Monday, July 1, 2013

Conception through Birth (for Books)

by Peg Brantley
Evocative Characters. Intriguing Crime. Compelling Stories.

Every author has his or her own process. This is mine. (At least for now.)

Idea. Mull. Mull some more. "What if" a little bit. Stream of consciousness plot concept. Research.

If it hasn't fallen apart by this point, I might have a book.

Then I'm on to character development. What makes him tick? Who is he? What life events have formed him? This applies to both the good guys and the bad guys. This step, for me, is extremely gratifying.

If my concept and my characters are strong enough to carry an entire novel, I set to work.

I'm not a pantster (someone who just sits down and lets their fingers fly without a thought ahead of time). I've tried "pantsing" it from time to time and although it's kind of fun and liberating, I end up with a manuscript that's more like a Rorschach test than an actual story. I'm also not a detailed plotter, although I sometimes think this would be the way to go, I just can't seem to get there. I write more like a bloodhound. I know what the general issue is. I know a few elements I need to track. I sense the trail and follow it, not always knowing where it's leading me, but trusting my abilities to sniff it out.

So then I'm done. I have a beginning, a middle and an end.

But does it work?

Then I do a quick read-through, looking for obvious issues. I hate when I find them, but the more books I write, the more issues I find. This is the first round of edits.

And then I do an audio edit. I employ my text to speech feature and try to pay attention to that mechanical voice as he points out my overuse of words and phrases and the occasional word that makes it past spellcheck but is absolutely not right.

I finished this phase this afternoon for THE SACRIFICE.

My next step are my beta readers. These are the readers that are almost, if not more, trusted than any member of my family or friend-circles. These guys are gonna read my manuscript in an almost raw state. It's far from polished. No editor has seen it. The bloodhound has made a report, but it doesn't always make sense.

Once my betas have had their say and I've evaluated their input, I revise for the third, fourth, seventh time. Then it's off to my editor.

(Did I tell you about my editor for THE SACRIFICE? I think I'll post about that very soon. I'm stoked.)

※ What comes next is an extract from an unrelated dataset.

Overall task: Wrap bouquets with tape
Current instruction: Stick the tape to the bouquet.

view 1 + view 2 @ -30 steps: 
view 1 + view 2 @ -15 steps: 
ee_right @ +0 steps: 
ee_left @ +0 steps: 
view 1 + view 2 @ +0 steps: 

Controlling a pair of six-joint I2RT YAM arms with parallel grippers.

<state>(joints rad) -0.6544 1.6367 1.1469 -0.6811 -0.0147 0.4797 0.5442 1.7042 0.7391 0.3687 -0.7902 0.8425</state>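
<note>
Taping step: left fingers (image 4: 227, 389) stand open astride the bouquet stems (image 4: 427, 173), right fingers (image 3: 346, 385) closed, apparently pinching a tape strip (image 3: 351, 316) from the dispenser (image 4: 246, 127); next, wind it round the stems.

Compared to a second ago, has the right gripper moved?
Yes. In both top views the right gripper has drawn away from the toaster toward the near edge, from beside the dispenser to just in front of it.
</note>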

After my editor is finished (and I've made yet another round of revisions) it's time for my detail-oriented copyeditors/proofreaders to take a gander. A chapter that may have been without typo flaws before editing can undergo horrendous upheaval and end up with all kinds of issues. Editing can create its own subset of problems.

And then finally, it's time to let it go. Push my book out into the world.

Readers, are you interested in this process? Writers, how does yours differ?

It's all better with friends.


  1. Are your beta readers writers, crit partners or are they just readers? Do they point out problems or do they just do an overall ... like, "you need to strengthen the conflict, Peg." Just wondering.

  2. Here are some concepts for beta readers that you might find helpful:

    Mine tend to run the gamut, Jess. A couple are published authors and a couple are avid readers with solid backgrounds in English. It's good to try and get someone who's never read your work before (easier said than done), and with my current one, I tried hard to find someone with depression to make sure I didn't go over the top. The thing is, they need to love your genre.

    Most beta readers are happy to look for whatever you ask them to look for. Mostly it's kind of an overall big picture read… plot, characters, pacing, ending… but most can't help but pick up the errant over-used word or other grammatical error.

    To me, a beta reader is different from a critique partner. They're getting the whole shebang in one wallop. They're my last stop before a professional editor, and hopefully they help get me real.